So just to clarify, your Rails application exists for users to send food delivery requests to one specific user -- the shop preparing and sending that food out, presumably -- and you want users to be unable to create new delivery requests when the shop/owner isn't currently online?
The simplest way to implement this would be to have an Admin Dashboard area where the owner can click a button to 'open the shop' and allow new orders. The worry, then, is about the shop's connection going offline, resulting in customers whose order are never received. To get around that, you can have each customer order start in an 'unconfirmed' state; when a new order is submitted, the owner is notified, and he can click a button to confirm it, letting the user know that yes, their order has been seen and is being made (and their credit card can be charged then, if you have online payment). This is probably the most reliable solution because what you really want is confirmation that a human has acknowledged the order.
If you do want to tie it directly to online status, then you can have the Admin Dashboard page regularly check that it's being viewed.

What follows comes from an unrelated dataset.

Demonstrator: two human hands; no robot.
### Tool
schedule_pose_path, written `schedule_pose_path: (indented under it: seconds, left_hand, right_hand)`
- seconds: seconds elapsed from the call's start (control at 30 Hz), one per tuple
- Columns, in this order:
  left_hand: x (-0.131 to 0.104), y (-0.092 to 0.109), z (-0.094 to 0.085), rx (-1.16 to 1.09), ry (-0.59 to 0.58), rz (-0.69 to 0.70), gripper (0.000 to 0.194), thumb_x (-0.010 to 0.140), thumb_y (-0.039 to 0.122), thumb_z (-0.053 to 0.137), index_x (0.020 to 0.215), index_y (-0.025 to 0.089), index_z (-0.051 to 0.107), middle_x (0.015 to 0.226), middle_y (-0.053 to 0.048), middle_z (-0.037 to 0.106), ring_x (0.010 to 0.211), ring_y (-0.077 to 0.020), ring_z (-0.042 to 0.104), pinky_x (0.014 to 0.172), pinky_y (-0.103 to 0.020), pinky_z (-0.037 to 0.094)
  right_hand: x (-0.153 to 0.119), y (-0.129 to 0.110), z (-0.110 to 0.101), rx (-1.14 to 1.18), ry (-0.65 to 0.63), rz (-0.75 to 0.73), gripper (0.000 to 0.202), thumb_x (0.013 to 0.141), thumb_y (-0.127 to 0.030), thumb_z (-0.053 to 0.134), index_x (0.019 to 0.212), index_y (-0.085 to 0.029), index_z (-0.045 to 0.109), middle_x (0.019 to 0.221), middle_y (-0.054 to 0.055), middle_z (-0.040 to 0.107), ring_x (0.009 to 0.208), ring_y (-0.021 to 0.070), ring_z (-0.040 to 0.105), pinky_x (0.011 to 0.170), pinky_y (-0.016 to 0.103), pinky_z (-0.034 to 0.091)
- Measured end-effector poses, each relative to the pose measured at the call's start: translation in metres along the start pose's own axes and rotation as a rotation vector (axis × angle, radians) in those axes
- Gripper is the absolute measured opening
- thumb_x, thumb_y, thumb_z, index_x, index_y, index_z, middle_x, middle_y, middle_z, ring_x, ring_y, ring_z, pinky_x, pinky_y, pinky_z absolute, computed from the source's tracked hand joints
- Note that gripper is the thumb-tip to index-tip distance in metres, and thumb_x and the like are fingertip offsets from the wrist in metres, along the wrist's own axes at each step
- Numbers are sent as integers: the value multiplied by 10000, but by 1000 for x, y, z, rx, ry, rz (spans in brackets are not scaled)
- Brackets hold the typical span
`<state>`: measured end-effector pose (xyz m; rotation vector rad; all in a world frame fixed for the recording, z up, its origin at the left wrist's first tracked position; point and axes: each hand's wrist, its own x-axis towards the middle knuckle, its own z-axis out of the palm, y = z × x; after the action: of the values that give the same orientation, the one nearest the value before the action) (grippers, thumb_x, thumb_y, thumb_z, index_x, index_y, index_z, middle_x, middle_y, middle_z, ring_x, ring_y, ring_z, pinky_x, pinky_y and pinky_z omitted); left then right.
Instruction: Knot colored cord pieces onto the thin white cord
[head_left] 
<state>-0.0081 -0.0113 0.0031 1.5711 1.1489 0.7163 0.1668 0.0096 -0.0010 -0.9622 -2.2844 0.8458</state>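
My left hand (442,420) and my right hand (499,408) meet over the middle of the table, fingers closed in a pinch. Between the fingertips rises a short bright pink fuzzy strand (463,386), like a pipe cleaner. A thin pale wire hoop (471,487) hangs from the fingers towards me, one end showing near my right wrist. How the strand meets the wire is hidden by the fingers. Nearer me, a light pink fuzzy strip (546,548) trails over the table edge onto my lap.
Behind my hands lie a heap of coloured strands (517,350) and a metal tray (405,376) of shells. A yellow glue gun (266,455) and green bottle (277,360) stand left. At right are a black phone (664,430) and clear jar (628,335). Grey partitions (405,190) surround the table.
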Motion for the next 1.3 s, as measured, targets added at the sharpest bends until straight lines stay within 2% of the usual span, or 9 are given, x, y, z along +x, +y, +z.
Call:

You could accomplish this with a websockets connection, see Action Cable introduced in Rails 5. The Admin Dashboard page opens a websocket connection upon login; the new-connection event sets accepting_orders = true
. The websocket disconnect event sets accepting_orders = false
, which will happen soon after their connection is dropped (make sure to check the timeout settings). Without websockets, you could have a background HTTP request occurring on an interval; x seconds without receiving that request could cause Rails to stop accepting new orders.